[Opening Information supplied section]
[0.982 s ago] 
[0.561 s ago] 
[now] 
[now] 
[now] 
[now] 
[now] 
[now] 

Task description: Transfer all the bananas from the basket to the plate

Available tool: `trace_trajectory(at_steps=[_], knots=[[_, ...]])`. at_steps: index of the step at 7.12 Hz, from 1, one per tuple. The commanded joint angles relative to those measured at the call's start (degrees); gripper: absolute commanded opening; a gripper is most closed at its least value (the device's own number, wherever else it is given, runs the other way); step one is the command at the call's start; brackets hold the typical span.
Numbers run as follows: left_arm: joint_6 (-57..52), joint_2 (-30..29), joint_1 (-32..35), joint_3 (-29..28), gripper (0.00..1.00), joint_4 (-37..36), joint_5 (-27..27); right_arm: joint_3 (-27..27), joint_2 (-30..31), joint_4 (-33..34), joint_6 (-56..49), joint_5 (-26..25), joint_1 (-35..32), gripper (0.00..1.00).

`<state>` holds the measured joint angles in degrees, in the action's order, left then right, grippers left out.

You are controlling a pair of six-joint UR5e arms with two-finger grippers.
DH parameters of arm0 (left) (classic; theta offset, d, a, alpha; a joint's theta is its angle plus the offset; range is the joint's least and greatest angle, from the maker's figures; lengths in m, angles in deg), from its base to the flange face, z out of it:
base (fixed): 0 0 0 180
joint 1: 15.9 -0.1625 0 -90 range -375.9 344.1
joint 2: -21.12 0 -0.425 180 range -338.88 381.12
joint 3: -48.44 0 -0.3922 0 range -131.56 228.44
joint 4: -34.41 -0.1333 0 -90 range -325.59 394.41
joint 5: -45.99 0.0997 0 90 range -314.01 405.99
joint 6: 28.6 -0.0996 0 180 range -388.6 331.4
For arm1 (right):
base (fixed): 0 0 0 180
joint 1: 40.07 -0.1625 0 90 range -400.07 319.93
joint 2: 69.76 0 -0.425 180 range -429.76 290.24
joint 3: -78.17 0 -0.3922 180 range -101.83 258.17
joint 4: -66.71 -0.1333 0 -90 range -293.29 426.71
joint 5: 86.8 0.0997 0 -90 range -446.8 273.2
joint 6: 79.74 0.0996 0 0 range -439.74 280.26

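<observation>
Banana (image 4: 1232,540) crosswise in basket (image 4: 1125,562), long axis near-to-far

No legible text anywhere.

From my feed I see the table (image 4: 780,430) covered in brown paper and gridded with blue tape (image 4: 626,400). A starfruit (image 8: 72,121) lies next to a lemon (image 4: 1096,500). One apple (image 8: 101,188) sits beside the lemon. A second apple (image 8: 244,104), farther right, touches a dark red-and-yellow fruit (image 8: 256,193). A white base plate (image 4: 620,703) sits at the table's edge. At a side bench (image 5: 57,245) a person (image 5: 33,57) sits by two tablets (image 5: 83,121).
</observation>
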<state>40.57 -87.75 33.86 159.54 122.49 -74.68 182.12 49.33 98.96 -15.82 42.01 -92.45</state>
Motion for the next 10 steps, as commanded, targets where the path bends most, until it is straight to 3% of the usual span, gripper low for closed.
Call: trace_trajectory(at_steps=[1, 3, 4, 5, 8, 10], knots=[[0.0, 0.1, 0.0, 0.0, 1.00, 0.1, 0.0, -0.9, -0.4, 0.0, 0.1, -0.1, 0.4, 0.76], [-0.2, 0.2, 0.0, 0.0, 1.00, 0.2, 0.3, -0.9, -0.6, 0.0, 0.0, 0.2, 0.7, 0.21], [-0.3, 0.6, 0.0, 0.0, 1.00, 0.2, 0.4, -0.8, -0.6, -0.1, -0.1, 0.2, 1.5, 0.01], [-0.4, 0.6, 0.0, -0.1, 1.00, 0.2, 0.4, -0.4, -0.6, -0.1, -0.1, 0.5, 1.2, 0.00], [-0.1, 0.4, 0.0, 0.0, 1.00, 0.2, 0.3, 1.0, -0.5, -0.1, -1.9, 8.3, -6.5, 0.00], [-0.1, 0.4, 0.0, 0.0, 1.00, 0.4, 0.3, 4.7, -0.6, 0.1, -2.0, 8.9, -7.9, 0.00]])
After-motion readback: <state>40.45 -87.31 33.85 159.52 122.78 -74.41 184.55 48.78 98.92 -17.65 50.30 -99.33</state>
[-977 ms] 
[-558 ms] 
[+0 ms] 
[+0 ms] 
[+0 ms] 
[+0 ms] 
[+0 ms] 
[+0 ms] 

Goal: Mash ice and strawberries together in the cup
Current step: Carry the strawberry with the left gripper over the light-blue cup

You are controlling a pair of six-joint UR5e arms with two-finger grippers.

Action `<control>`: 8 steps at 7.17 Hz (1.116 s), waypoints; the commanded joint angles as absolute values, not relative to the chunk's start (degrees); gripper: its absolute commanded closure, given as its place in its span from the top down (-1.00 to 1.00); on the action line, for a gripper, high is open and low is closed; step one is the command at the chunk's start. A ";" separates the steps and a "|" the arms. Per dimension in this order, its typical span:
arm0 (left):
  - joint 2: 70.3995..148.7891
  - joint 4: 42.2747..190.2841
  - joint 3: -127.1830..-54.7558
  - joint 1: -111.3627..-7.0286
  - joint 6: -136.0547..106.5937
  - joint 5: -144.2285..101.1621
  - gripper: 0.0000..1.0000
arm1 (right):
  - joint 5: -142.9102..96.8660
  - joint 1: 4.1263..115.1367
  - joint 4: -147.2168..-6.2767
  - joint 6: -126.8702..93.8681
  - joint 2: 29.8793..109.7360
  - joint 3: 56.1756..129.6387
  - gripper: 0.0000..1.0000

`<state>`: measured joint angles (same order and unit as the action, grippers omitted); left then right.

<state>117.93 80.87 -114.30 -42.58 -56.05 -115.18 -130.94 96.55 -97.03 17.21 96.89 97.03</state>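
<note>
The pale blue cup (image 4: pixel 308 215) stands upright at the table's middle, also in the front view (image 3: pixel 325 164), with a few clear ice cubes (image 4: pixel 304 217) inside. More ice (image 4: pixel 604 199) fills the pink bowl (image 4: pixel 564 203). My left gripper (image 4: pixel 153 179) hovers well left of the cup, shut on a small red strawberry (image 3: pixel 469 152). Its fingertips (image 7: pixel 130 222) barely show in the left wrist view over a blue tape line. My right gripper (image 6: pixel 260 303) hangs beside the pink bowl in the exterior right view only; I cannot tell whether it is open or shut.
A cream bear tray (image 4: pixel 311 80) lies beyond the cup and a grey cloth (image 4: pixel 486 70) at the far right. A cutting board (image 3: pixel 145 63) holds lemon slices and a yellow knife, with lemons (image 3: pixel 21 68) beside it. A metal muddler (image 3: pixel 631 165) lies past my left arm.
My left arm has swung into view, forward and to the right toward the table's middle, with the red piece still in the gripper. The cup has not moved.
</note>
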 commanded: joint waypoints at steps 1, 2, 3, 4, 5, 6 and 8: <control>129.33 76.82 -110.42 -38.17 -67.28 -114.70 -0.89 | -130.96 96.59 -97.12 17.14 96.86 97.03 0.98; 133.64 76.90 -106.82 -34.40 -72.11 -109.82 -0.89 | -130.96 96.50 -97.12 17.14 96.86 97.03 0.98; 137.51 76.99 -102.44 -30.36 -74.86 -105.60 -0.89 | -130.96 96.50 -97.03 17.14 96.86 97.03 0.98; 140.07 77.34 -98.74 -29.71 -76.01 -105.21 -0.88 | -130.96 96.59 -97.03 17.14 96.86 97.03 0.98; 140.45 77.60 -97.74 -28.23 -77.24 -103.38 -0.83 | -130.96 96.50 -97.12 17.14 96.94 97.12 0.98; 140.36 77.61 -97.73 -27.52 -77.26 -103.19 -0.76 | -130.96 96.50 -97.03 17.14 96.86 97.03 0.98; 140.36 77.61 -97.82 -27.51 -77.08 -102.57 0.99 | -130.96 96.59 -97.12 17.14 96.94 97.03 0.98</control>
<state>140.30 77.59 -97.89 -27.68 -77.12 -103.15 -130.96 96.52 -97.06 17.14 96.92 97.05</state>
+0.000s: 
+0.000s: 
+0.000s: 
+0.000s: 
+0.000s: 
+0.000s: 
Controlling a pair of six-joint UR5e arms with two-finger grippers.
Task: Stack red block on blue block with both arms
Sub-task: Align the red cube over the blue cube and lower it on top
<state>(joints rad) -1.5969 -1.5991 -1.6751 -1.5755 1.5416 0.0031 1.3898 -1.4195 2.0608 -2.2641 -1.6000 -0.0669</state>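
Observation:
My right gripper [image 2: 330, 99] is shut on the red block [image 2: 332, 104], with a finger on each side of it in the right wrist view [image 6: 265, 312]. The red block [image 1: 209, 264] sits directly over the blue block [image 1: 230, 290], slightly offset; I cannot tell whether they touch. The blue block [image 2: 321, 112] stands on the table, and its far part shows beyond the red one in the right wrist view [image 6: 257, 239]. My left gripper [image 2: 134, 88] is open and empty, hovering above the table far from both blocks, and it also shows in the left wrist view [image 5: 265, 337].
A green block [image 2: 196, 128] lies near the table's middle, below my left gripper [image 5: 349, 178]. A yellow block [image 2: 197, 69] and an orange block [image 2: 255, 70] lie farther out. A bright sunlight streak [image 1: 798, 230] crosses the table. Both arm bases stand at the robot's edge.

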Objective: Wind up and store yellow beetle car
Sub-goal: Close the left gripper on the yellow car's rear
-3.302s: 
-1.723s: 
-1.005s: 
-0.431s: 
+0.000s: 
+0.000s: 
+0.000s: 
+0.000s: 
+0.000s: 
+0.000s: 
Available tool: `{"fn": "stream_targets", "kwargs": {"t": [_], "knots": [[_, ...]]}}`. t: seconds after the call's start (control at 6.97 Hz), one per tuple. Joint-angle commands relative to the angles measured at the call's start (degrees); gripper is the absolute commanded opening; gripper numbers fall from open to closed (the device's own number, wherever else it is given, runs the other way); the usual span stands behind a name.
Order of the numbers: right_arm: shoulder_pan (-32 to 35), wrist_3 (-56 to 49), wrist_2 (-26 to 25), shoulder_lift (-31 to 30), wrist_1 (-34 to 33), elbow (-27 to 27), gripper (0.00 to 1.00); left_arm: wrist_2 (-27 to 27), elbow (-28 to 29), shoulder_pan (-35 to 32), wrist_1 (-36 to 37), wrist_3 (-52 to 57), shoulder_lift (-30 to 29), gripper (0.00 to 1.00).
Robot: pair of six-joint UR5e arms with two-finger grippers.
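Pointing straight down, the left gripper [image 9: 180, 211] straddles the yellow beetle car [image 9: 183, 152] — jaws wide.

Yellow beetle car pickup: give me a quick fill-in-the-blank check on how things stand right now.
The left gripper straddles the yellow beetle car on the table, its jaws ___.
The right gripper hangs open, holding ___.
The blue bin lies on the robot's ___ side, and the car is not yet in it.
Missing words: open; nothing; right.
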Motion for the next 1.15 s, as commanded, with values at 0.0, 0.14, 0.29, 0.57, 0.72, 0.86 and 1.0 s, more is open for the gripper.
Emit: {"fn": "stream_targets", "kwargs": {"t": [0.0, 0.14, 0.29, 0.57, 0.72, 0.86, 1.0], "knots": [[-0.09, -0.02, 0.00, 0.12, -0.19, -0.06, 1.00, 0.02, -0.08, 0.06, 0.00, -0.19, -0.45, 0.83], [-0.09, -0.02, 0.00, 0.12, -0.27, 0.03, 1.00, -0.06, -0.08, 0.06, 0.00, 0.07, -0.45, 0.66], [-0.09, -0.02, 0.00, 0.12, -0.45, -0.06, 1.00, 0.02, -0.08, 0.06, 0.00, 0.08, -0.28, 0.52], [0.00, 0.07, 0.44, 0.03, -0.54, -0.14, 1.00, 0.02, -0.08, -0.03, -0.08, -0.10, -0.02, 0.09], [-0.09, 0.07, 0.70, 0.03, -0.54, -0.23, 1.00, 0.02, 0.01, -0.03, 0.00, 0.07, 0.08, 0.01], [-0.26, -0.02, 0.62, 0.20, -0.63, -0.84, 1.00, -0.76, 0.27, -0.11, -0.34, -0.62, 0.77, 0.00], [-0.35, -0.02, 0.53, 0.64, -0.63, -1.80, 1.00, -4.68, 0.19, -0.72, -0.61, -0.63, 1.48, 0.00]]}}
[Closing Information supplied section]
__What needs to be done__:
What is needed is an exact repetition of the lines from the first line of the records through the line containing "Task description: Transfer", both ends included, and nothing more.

__Response__:
[0.982 s ago] 
[0.561 s ago] 
[now] 
[now] 
[now] 
[now] 
[now] 
[now] 

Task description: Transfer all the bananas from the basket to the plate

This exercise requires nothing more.